The Community Starter Kit was a popular open source Community Site for .NET 1.1 (reference links on http://www.CodePlex.com/CASKDotNet). There were numerous issues, particularly with Images not displaying if IIS wasn't configured correctly that plagued the community for years. When .NET 2.0 beta was released I attempted to join a team, any team, that was involved with CSK so we could fix known issues and upgrade it to support .NET 2.0. Maintaining the forum was a full-time job and we lost many developers through the frustrations of not being able to make it work out of the box - I wanted to see this change...
Efforts failed to create a team so I was forced to lonewolf it; I fixed known issues and upgraded it to .NET 2.0 (beta at the time).

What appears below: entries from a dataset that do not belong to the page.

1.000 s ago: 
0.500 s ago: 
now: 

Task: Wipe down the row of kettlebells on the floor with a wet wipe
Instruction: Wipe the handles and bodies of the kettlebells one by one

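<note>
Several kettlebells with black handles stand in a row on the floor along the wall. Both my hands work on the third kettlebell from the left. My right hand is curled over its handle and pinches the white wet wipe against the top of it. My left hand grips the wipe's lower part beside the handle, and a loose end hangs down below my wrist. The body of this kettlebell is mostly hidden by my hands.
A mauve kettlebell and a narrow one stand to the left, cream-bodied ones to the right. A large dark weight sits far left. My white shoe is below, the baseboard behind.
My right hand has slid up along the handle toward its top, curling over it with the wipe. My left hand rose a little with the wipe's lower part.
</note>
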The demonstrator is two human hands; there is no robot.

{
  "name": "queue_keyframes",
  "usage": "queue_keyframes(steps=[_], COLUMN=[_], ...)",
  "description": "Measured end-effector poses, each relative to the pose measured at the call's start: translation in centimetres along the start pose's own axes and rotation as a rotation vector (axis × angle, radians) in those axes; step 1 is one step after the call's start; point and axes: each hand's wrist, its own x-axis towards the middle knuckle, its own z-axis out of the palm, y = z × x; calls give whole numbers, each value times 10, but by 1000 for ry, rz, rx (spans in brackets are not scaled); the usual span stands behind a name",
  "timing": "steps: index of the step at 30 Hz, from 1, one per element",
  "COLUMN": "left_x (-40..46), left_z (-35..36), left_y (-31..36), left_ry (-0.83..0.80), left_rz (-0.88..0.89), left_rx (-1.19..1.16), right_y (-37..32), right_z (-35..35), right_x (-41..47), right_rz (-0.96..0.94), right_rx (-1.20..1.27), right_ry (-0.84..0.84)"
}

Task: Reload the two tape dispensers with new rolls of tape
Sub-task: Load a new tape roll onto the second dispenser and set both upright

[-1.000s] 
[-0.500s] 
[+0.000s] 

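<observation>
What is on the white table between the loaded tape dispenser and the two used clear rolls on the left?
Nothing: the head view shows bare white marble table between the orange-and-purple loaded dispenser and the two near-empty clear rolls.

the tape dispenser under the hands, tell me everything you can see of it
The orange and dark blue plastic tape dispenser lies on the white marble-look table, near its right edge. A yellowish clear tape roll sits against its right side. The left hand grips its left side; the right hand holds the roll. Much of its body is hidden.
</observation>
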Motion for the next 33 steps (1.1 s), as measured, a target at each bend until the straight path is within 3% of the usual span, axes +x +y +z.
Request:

When CodePlex opened up I created the Community Advanced Starter Kit; I added "Advanced" because "starter" can be misleading; I was lost coming out of the gate because it used many advanced features of ASP.NET 2.0 (such as HttpModule).
Shortly after joing CodePlex CSharpEd joined the team and he did magic with the Admin styles (rewrote admin management), added RSS feed support and created an installation wizard (to name a few). CSharpEd and I had different visions (of equal value) for the CSK so we came to a mutual agreement that we should have our own projects; CSharpEd has http://www.CodePlex.com/DotNetCommunities where I have http://www.CodePlex.com/CASKDotNet.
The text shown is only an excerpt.